Beit 'Amra () is a Palestinian village located twelve kilometers southwest of Hebron. The village is in the Hebron Governorate Southern West Bank. According to the Palestinian Central Bureau of Statistics, the village had a population of 2,165 in 2007.

History

Ancient period 
Beit 'Amra is believed to be identical with Beit 'Amar, a site mentioned in a document dating from the second century CE, in which a Jewish widow declared her rights fulfilled. The document, written in Hebrew and Aramaic on papyrus and said to be signed at Beit 'Amar, also mentions two other villages in the southern Hebron Hills: Aristobolia and Upper Anab. The document is self-dated to the "year four of the destruction of the House of Israel", which scholars believe refers to 4th year after the suppression of the Bar Kokhba revolt, thus dating the document to circa 140 CE. This document indicates that Jews remained in the southern Hebron Hills in the aftermath of the revolt.

Potsherds from the early Roman period were found at Khirbet Beit 'Amra.

Ottoman period 
French explorer Victor Guérin visited the place in 1863, which he described as a ruin. He noted that "these ruins extend over a large hill, whose lower parts are provided with sustaining walls. A good many cisterns are cut in the sides of the hill. Several of these are provided with the stones intended to stop the orifice. On all sides are to be seen old subterranean magazines, once belonging to houses now destroyed, the ruins of which are covered with brushwood. The vestiges of two churches, almost completely destroyed, are still visible. They are both built east and west; one occupied the higher part of the village, the other the lower. On the site of the first, among other things, are the fragments of a baptismal font."

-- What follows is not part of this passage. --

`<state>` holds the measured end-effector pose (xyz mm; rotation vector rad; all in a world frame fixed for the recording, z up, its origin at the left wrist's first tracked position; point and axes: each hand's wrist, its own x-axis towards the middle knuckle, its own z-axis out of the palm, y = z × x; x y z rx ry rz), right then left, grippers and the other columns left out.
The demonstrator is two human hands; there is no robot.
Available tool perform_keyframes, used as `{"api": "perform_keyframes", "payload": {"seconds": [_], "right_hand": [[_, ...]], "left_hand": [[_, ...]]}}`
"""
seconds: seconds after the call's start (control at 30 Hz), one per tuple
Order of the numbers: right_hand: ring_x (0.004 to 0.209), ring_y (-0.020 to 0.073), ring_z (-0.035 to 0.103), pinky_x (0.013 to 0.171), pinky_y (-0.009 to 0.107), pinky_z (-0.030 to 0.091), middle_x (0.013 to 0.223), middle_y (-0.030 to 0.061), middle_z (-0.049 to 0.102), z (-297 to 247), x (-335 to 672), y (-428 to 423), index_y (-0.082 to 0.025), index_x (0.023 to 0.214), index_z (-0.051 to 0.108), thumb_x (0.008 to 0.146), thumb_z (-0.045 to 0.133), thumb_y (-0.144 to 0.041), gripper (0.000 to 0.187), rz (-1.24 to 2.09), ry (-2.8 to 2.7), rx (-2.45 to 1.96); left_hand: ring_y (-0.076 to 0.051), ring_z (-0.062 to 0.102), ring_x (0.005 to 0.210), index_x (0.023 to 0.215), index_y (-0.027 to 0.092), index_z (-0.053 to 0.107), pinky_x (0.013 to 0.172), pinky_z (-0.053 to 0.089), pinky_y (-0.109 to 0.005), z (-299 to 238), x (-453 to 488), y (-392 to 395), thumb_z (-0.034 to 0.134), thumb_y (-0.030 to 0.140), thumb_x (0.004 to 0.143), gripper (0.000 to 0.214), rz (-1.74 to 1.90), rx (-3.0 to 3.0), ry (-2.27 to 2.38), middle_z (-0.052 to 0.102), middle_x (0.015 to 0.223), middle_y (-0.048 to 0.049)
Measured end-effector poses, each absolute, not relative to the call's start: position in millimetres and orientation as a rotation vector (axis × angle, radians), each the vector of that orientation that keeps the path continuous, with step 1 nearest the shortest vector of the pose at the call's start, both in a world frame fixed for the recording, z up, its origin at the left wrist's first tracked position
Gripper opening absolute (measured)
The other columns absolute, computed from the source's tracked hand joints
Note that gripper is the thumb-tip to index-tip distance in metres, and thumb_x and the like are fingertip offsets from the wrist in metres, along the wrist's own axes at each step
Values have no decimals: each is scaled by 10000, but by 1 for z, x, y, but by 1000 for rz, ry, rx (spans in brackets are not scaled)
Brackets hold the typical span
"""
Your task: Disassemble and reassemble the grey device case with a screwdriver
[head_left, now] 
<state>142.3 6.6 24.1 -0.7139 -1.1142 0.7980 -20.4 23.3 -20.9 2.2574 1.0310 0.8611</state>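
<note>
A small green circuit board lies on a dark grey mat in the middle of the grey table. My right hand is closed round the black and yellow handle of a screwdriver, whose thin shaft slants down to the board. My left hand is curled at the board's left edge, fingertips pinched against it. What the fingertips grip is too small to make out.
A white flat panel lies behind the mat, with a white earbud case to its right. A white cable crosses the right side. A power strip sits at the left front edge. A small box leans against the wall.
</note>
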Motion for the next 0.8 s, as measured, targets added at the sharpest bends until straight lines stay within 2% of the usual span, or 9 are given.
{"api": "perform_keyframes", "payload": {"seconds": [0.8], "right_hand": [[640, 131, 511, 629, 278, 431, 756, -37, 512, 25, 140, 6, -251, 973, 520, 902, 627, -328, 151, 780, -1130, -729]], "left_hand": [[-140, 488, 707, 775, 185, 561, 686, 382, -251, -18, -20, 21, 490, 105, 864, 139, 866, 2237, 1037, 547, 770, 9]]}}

In 1883, the PEF's Survey of Western Palestine found it to be a "ruined site on a hill, resembling Khurbet 'Aziz in character. Cisterns, ruined walls, shafts of pillars, and lintel stones were observed".

British Era 
Control of the village passed to the British after they defeated the Ottoman Empire in World War 1. The area was administered until 1948 as the British Mandate for Palestine.

Jordanian Era
In the wake of the 1948 Arab–Israeli War, and after the 1949 Armistice Agreements, Beit 'Amra came  under Jordanian rule.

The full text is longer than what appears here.